Wow that is one nice looking snake!


----------



## bmpower007 (Feb 11, 2005)

Very nice looking snake, keep us updated as it mature's.


----------



## benJii (Feb 17, 2005)

I personally do not really like snakes. I care for them at work, and its like "what's the intrest?"

Except when it comes to GTP's. They are awsome snakes. I'm looking to get my self one in the not-so-distant future.


----------



## Omnius (Mar 20, 2006)

WTF how does it not bite you? Does it threaten? My JCP threatens me every so often.... Since I heard GTPs are agro how do ya do it?


----------



## oscared15 (Feb 3, 2006)

the snake looks great, still preety small, can't wait to see full size pics of him :nod:


----------



## Mettle (Dec 29, 2003)

That's fantastic. And looking good! Glad to see you got him into a proper enclosure.

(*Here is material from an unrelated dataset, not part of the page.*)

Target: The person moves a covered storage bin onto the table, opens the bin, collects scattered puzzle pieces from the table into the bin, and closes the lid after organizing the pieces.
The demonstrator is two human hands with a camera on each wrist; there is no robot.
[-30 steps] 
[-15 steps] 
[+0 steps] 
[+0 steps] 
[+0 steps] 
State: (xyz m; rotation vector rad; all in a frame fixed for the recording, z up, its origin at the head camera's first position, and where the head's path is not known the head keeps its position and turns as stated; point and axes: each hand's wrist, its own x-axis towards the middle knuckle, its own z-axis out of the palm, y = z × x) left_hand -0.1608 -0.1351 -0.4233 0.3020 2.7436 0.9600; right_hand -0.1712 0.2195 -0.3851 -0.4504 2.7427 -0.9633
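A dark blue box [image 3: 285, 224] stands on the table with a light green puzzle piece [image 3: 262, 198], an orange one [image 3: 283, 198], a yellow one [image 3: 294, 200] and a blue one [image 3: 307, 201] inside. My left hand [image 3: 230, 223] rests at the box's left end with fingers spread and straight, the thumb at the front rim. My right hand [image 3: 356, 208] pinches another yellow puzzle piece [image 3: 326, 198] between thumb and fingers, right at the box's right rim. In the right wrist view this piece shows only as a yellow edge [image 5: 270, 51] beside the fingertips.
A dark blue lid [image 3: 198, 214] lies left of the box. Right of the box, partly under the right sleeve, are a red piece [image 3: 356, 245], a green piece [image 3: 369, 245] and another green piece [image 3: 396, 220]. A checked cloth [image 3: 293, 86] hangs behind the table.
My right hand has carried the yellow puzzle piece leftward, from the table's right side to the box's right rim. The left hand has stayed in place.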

Looking forward to seeing pics as the lil' bugger grows.

I agree with Tibs. With most snakes I'm entirely uninterested. And I've kept snakes... But arboreals are a different ball game.


----------



## lewis (Sep 13, 2005)

Do they gradually turn green or will they just go over a few days. Nice snake.


----------



## RedBelly Dom (Mar 22, 2005)

Nice lookin snake.


----------



## ctarry (Nov 29, 2003)

Omnius said:


> WTF how does it not bite you? Does it threaten? My JCP threatens me every so often.... Since I heard GTPs are agro how do ya do it?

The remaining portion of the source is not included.